ModuleNotFoundError: No module named 'fairseq.data.multilingual_denoising_dataset'

machelreid / subformer

The code for the Subformer, from the EMNLP 2021 Findings paper: "Subformer: Exploring Weight Sharing for Parameter Efficiency in Generative Transformers", by Machel Reid, Edison Marrese-Taylor, and Yutaka Matsuo

https://arxiv.org/abs/2101.00234

MIT License

14 stars 3 forks source link

ModuleNotFoundError: No module named 'fairseq.data.multilingual_denoising_dataset' #3

Closed qianlou closed 3 years ago

qianlou commented 3 years ago

Dear subformer authors,

After I successfully installed PyYAML-5.4.1 antlr4-python3-runtime-4.8 cffi-1.14.5 cython-0.29.23 fairseq hydra-core-1.0.6 importlib-resources-5.1.2 numpy-1.20.2 omegaconf-2.0.6 portalocker-2.0.0 pycparser-2.20 regex-2021.4.4 sacrebleu-1.5.1 torch-1.8.1 tqdm-4.60.0 typing-extensions-3.7.4.3, I tried to run the training script your provided for machine translation. However, I came cross a ModuleNotFoundError for fairseq.data.multilingual_denoising_dataset. Do you know how to solve this issue? Thanks for your help!

Bests, Qian

qianlou commented 3 years ago

I tried the solution listed here https://github.com/pytorch/fairseq/issues/2133. But it does not work.

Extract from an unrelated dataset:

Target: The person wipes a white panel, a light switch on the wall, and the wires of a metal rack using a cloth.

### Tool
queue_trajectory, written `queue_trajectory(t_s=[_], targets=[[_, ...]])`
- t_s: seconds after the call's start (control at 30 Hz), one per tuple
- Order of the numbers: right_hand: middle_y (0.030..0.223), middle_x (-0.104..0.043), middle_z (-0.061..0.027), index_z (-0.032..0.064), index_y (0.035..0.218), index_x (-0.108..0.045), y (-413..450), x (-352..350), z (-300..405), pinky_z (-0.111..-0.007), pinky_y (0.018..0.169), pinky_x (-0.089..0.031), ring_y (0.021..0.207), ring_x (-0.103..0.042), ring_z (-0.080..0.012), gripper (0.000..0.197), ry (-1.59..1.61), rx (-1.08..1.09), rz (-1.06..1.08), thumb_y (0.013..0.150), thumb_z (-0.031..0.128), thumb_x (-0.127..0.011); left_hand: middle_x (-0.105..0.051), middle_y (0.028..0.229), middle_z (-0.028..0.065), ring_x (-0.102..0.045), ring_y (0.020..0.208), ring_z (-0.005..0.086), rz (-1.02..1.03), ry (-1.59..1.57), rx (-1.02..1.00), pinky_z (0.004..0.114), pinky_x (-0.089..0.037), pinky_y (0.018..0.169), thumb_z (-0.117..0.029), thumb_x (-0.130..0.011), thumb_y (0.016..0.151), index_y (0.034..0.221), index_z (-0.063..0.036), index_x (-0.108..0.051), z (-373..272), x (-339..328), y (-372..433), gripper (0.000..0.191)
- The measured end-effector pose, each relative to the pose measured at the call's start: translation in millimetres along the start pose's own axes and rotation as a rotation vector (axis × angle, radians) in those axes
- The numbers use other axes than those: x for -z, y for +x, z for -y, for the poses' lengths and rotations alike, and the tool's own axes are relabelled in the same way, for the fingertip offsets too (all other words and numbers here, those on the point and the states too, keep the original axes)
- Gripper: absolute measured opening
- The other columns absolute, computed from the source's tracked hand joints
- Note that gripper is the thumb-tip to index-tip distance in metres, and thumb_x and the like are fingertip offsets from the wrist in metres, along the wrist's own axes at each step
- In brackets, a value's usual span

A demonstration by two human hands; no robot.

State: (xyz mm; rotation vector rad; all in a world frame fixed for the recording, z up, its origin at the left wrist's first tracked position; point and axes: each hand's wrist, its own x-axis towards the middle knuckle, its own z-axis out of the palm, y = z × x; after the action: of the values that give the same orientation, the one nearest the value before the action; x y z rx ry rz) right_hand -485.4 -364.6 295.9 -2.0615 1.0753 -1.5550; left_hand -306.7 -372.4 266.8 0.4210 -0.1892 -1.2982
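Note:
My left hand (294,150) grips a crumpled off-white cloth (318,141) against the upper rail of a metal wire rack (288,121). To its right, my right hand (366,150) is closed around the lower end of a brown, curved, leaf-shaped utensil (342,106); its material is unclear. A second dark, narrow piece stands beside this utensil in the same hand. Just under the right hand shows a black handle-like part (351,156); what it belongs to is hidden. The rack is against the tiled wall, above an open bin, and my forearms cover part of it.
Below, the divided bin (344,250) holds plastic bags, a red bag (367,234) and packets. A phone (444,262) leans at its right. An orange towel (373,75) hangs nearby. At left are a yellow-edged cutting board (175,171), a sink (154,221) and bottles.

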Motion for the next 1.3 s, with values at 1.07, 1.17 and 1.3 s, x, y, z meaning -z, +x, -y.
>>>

machelreid commented 3 years ago

Nice find! This was a bug on my part: I've removed it. Let me know if it works.

qianlou commented 3 years ago

Thanks for your reply. The module-not-found error is solved. But there are some new issues. It seems that your training script in readme does not match your code:

Here is an error: train.py: error: argument --criterion: invalid choice: 'label_smoothed_length_cross_entropy' (choose from 'masked_lm', 'sentence_ranking', 'adaptive_loss', 'model', 'nat_loss', 'ctc', 'cross_entropy', 'label_smoothed_cross_entropy', 'wav2vec', 'sentence_prediction', 'composite_loss', 'label_smoothed_cross_entropy_with_alignment', 'legacy_masked_lm_loss', 'vocab_parallel_cross_entropy')

After I changed "--criterion label_smoothed_length_cross_entropy' " into --criterion label_smoothed_cross_entropy', the above issue is solved. However, I met a new issue: unrecognized arguments: --min-lr 1e-9.

Could you kindly help me check the training script so that I can use it for directly training? Thanks for your help!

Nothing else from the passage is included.